The problem: A verbatim copy of all the data is required, minus any images.

------

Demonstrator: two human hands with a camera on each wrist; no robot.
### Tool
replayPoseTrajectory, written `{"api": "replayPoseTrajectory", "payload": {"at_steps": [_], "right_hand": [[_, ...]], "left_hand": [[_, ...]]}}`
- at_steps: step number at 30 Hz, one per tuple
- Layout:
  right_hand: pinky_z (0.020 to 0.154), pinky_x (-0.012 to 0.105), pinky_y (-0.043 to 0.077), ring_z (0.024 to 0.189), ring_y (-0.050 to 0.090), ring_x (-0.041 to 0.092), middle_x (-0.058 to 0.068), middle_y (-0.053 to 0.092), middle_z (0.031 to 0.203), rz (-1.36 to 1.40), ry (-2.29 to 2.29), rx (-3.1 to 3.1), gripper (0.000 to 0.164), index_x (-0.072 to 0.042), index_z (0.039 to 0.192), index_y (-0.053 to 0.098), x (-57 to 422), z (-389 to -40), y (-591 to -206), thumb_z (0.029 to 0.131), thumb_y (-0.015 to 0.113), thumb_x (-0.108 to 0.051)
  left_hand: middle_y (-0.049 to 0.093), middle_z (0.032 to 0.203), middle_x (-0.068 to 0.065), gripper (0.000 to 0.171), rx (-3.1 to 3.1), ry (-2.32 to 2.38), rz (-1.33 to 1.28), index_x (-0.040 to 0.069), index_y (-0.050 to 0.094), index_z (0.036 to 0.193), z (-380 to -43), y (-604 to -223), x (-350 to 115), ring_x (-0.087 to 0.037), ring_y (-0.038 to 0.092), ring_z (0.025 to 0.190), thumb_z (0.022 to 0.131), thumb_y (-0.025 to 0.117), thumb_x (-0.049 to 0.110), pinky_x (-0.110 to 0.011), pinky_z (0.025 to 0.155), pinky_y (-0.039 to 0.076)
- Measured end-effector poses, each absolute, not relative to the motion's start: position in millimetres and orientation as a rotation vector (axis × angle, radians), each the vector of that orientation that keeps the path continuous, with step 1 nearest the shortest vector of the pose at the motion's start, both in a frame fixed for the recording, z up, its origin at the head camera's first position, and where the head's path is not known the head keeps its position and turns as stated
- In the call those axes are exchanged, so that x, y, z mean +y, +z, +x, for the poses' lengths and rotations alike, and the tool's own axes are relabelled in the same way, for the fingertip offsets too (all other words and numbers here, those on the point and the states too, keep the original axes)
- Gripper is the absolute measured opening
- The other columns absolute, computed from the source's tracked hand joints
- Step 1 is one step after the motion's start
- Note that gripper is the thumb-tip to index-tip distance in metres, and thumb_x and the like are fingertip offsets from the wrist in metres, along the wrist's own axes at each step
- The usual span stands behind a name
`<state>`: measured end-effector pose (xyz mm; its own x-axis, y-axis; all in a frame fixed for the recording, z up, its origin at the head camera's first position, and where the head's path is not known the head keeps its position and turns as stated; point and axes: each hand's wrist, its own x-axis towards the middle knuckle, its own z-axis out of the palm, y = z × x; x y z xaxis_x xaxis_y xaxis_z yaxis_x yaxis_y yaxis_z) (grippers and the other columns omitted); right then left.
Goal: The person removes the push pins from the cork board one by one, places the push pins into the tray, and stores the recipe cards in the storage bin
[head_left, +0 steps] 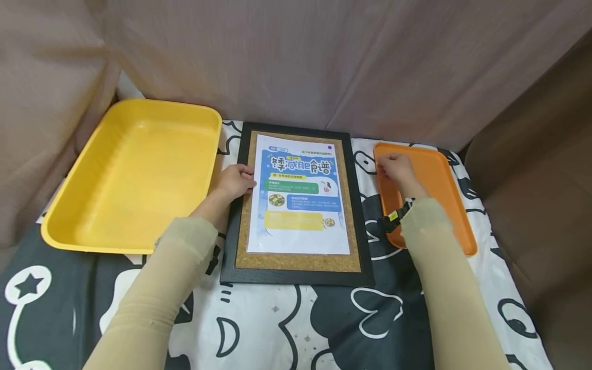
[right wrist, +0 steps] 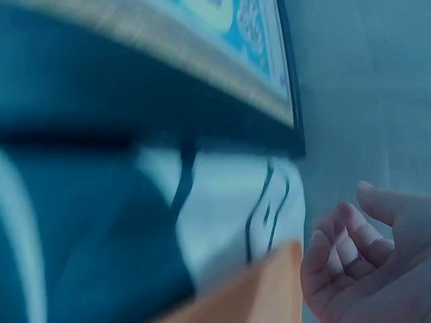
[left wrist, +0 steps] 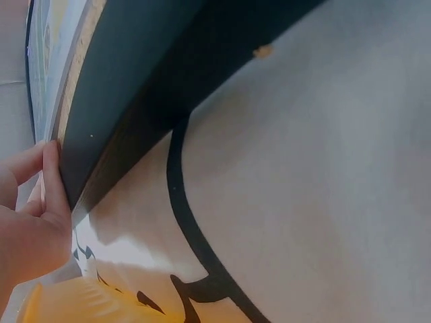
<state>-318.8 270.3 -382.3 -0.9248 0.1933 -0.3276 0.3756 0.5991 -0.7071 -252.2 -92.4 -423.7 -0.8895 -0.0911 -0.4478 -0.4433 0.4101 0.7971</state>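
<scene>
Head view shows the paper on the board, where the left grip, pinching or just touching, I can't tell, should hold it flat while the right grip, thumb apart, is over the orange tray.

Taupe fabric backdrop, creased; printed cloth below.
</scene>
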Motion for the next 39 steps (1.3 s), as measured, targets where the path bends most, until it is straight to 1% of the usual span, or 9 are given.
{"api": "replayPoseTrajectory", "payload": {"at_steps": [5,9,12,14,19,25,29,35,39], "right_hand": [[0.089,0.028,0.050,0.089,0.054,0.017,0.004,0.054,0.097,0.422,-1.291,2.600,0.044,0.000,0.124,0.053,236.3,-342.6,-383.3,0.096,0.049,-0.033],[0.079,0.022,0.053,0.083,0.055,0.015,0.003,0.055,0.093,0.435,-1.364,2.609,0.038,-0.003,0.118,0.058,220.5,-369.8,-407.2,0.094,0.053,-0.032],[0.063,0.016,0.052,0.071,0.056,0.011,0.003,0.057,0.087,0.387,-1.375,2.599,0.034,-0.002,0.115,0.060,208.2,-379.3,-418.3,0.094,0.054,-0.028],[0.062,0.016,0.052,0.067,0.056,0.009,0.004,0.058,0.088,0.348,-1.360,2.556,0.035,0.002,0.118,0.058,198.3,-374.0,-411.2,0.095,0.054,-0.024],[0.057,0.015,0.051,0.061,0.055,0.007,0.005,0.059,0.088,0.342,-1.296,2.535,0.036,0.004,0.120,0.056,191.3,-379.4,-415.1,0.095,0.052,-0.022],[0.049,0.016,0.049,0.054,0.052,0.006,0.004,0.055,0.078,0.370,-1.216,2.589,0.028,0.005,0.113,0.058,187.0,-388.6,-419.4,0.093,0.053,-0.014],[0.048,0.016,0.048,0.054,0.052,0.007,0.003,0.053,0.075,0.369,-1.171,2.627,0.024,0.005,0.108,0.058,184.4,-389.8,-419.6,0.093,0.053,-0.013],[0.054,0.017,0.045,0.068,0.052,0.012,0.004,0.054,0.079,0.384,-1.048,2.703,0.022,0.000,0.100,0.059,184.4,-378.7,-414.9,0.094,0.051,-0.019],[0.056,0.018,0.043,0.066,0.051,0.012,0.002,0.054,0.073,0.372,-1.010,2.737,0.023,0.001,0.099,0.060,187.9,-372.3,-411.3,0.094,0.052,-0.019]], "left_hand": [[0.059,0.110,-0.013,0.034,2.350,1.483,-0.454,0.004,0.052,0.124,-251.6,-425.0,-93.7,-0.025,0.061,0.096,0.091,0.059,0.010,-0.032,0.089,0.054],[0.060,0.109,-0.013,0.034,2.361,1.475,-0.451,0.004,0.053,0.123,-251.9,-424.7,-92.1,-0.024,0.062,0.096,0.091,0.060,0.010,-0.032,0.087,0.054],[0.060,0.109,-0.014,0.033,2.368,1.473,-0.443,0.004,0.053,0.123,-251.4,-424.5,-90.1,-0.024,0.062,0.095,0.091,0.060,0.009,-0.032,0.086,0.055],[0.060,0.109,-0.014,0.033,2.370,1.478,-0.437,0.004,0.053,0.122,-251.2,-424.0,-88.3,-0.024,0.062,0.095,0.091,0.060,0.009,-0.032,0.085,0.055],[0.061,0.108,-0.013,0.032,2.366,1.485,-0.437,0.004,0.053,0.121,-250.6,-422.5,-83.6,-0.023,0.062,0.094,0.090,0.060,0.009,-0.032,0.085,0.055],[0.061,0.107,-0.012,0.032,2.374,1.472,-0.441,0.005,0.054,0.120,-250.9,-421.7,-81.7,-0.023,0.062,0.092,0.090,0.061,0.010,-0.031,0.084,0.055],[0.061,0.106,-0.011,0.031,2.378,1.462,-0.449,0.006,0.054,0.120,-250.5,-420.6,-81.7,-0.023,0.062,0.092,0.090,0.061,0.011,-0.031,0.084,0.055],[0.061,0.106,-0.011,0.032,2.366,1.459,-0.458,0.006,0.054,0.120,-249.5,-419.0,-78.0,-0.022,0.062,0.091,0.090,0.061,0.011,-0.030,0.083,0.055],[0.062,0.104,-0.011,0.031,2.381,1.461,-0.445,0.005,0.055,0.119,-249.3,-419.3,-74.1,-0.022,0.062,0.090,0.090,0.061,0.011,-0.030,0.081,0.056]]}}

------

Solution to this problem:
Demonstrator: two human hands with a camera on each wrist; no robot.
### Tool
replayPoseTrajectory, written `{"api": "replayPoseTrajectory", "payload": {"at_steps": [_], "right_hand": [[_, ...]], "left_hand": [[_, ...]]}}`
- at_steps: step number at 30 Hz, one per tuple
- Layout:
  right_hand: pinky_z (0.020 to 0.154), pinky_x (-0.012 to 0.105), pinky_y (-0.043 to 0.077), ring_z (0.024 to 0.189), ring_y (-0.050 to 0.090), ring_x (-0.041 to 0.092), middle_x (-0.058 to 0.068), middle_y (-0.053 to 0.092), middle_z (0.031 to 0.203), rz (-1.36 to 1.40), ry (-2.29 to 2.29), rx (-3.1 to 3.1), gripper (0.000 to 0.164), index_x (-0.072 to 0.042), index_z (0.039 to 0.192), index_y (-0.053 to 0.098), x (-57 to 422), z (-389 to -40), y (-591 to -206), thumb_z (0.029 to 0.131), thumb_y (-0.015 to 0.113), thumb_x (-0.108 to 0.051)
  left_hand: middle_y (-0.049 to 0.093), middle_z (0.032 to 0.203), middle_x (-0.068 to 0.065), gripper (0.000 to 0.171), rx (-3.1 to 3.1), ry (-2.32 to 2.38), rz (-1.33 to 1.28), index_x (-0.040 to 0.069), index_y (-0.050 to 0.094), index_z (0.036 to 0.193), z (-380 to -43), y (-604 to -223), x (-350 to 115), ring_x (-0.087 to 0.037), ring_y (-0.038 to 0.092), ring_z (0.025 to 0.190), thumb_z (0.022 to 0.131), thumb_y (-0.025 to 0.117), thumb_x (-0.049 to 0.110), pinky_x (-0.110 to 0.011), pinky_z (0.025 to 0.155), pinky_y (-0.039 to 0.076)
- Measured end-effector poses, each absolute, not relative to the motion's start: position in millimetres and orientation as a rotation vector (axis × angle, radians), each the vector of that orientation that keeps the path continuous, with step 1 nearest the shortest vector of the pose at the motion's start, both in a frame fixed for the recording, z up, its origin at the head camera's first position, and where the head's path is not known the head keeps its position and turns as stated
- In the call those axes are exchanged, so that x, y, z mean +y, +z, +x, for the poses' lengths and rotations alike, and the tool's own axes are relabelled in the same way, for the fingertip offsets too (all other words and numbers here, those on the point and the states too, keep the original axes)
- Gripper is the absolute measured opening
- The other columns absolute, computed from the source's tracked hand joints
- Step 1 is one step after the motion's start
- Note that gripper is the thumb-tip to index-tip distance in metres, and thumb_x and the like are fingertip offsets from the wrist in metres, along the wrist's own axes at each step
- The usual span stands behind a name
`<state>`: measured end-effector pose (xyz mm; its own x-axis, y-axis; all in a frame fixed for the recording, z up, its origin at the head camera's first position, and where the head's path is not known the head keeps its position and turns as stated; point and axes: each hand's wrist, its own x-axis towards the middle knuckle, its own z-axis out of the palm, y = z × x; x y z xaxis_x xaxis_y xaxis_z yaxis_x yaxis_y yaxis_z) (grippers and the other columns omitted); right then left.
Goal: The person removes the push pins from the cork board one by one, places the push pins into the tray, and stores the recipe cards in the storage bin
[head_left, +0 steps] 
[right wrist, +0 steps] 
[left wrist, +0 steps] 
<state>-318.8 270.3 -382.3 -0.9248 0.1933 -0.3276 0.3756 0.5991 -0.7071 -252.2 -92.4 -423.7 -0.8895 -0.0911 -0.4478 -0.4433 0.4101 0.7971</state>
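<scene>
Head view shows the paper on the board, where the left grip, pinching or just touching, I can't tell, should hold it flat while the right grip, thumb apart, is over the orange tray.

Taupe fabric backdrop, creased; printed cloth below.
</scene>
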Motion for the next 39 steps (1.3 s), as measured, targets where the path bends most, until it is straight to 1% of the usual span, or 9 are given.
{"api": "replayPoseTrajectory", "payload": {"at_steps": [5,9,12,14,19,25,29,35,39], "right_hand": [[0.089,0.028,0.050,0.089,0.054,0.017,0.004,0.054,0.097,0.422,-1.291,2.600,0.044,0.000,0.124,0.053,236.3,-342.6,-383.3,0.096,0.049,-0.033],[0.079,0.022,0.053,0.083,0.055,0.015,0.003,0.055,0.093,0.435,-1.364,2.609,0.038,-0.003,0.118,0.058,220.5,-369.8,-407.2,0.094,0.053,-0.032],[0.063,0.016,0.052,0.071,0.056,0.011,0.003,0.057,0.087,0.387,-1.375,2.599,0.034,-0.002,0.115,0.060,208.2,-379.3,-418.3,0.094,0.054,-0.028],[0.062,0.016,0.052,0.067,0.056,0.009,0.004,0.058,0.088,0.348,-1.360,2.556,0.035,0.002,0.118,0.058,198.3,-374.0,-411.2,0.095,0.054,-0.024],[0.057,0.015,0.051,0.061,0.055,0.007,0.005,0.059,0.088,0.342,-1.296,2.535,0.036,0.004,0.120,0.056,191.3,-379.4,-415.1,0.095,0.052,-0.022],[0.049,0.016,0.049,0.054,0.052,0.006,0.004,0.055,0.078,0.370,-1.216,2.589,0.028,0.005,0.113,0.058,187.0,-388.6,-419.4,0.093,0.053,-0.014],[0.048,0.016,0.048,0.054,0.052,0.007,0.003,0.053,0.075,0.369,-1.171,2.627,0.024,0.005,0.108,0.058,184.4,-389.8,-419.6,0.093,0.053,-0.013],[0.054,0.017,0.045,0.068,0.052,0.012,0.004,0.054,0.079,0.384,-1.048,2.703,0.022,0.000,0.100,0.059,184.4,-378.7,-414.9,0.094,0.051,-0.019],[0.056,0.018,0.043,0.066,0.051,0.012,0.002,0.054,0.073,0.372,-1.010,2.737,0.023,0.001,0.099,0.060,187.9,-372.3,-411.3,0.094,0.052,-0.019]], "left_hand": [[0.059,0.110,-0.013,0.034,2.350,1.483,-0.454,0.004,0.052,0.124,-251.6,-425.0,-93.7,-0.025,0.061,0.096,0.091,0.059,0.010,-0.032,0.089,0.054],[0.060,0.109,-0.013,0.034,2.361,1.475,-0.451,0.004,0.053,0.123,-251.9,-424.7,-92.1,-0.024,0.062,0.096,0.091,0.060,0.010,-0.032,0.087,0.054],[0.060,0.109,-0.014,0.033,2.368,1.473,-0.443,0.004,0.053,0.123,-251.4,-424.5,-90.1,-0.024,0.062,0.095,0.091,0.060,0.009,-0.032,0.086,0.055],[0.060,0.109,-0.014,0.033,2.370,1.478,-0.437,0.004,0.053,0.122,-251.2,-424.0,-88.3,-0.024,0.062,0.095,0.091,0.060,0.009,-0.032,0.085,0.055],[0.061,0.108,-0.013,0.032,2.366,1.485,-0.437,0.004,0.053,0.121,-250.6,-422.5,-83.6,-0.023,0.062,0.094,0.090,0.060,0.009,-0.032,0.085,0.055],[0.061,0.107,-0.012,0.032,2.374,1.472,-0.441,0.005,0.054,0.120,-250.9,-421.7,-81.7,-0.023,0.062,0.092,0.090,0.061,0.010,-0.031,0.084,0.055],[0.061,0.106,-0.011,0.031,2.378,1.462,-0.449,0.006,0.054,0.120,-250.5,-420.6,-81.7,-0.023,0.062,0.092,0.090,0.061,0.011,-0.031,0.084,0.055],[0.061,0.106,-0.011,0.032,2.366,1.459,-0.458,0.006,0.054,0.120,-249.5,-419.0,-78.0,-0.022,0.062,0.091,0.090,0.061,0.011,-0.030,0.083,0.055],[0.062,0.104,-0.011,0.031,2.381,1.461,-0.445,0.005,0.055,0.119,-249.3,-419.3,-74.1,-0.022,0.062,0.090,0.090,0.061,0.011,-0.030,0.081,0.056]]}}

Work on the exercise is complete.